On Sat, 24 Sep 2005, Alvaro Herrera wrote: > Hey, > > While you guys are hacking at the LO code, it would be nice to consider > the suggestions outlined here: > > http://archives.postgresql.org/pgsql-bugs/2004-07/msg00143.php Included from that message for easier reference: > 0) In "Oid lo_creat(PGconn *conn, int mode)," why is there a mode on > lo_create? The mode is determined when the object is lo_open()ed, right? I think the docs basically said it is a vestigial feature, it used to be useful but the code evolved in such a way that it ceased being useful. It is probably still there to allow old code to continue to compile against newer servers without being recompiled. > 1) There is no lo_truncate(PGconn *conn, int fd, off_t len).
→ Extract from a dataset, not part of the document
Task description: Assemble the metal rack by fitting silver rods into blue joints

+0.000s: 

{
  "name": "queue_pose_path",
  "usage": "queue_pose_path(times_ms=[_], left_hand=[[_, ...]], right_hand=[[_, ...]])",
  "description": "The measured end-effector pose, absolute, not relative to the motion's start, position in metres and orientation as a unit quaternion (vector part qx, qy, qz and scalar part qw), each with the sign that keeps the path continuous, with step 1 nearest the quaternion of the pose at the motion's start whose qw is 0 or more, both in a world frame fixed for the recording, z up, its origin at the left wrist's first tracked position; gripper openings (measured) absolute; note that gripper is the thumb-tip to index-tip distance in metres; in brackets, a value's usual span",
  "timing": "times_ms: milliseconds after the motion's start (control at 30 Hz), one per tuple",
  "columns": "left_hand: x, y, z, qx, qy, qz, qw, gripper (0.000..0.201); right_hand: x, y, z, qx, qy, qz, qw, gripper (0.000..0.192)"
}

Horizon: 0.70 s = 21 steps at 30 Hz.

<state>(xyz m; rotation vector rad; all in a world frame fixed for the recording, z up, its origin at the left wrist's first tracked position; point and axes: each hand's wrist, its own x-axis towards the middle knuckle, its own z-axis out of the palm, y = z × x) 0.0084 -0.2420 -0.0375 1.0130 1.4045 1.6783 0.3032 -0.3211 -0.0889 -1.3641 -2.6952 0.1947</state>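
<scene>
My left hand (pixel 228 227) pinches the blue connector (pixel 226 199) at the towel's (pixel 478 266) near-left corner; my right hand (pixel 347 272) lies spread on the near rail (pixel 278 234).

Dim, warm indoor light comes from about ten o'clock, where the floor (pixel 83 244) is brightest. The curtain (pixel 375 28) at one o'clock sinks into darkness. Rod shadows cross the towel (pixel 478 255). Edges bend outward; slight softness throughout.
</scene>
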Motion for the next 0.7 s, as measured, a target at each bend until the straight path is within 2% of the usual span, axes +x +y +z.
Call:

Did not notice that one. That is a good one to add if adding functions is in the cards. I bet when the person/people who are attempting to write to this api here get far enough, they would have noticed that too ;) > 2) There is no lo_length(PGconn *conn, int fd). We did notice this one however. There is also no lo_stat(PGconn *conn, Oid lobjId). I have been thinking about implementing these two. I think I will make a revision of the patch at some point with these. The size ones will be extremely easy, the functionality is already there, just a matter of exposing it. The truncate is not too difficult, but actually requires me to think a little more ;) -- When does summertime come to Minnesota, you ask? Well, last year, I think it was a Tuesday.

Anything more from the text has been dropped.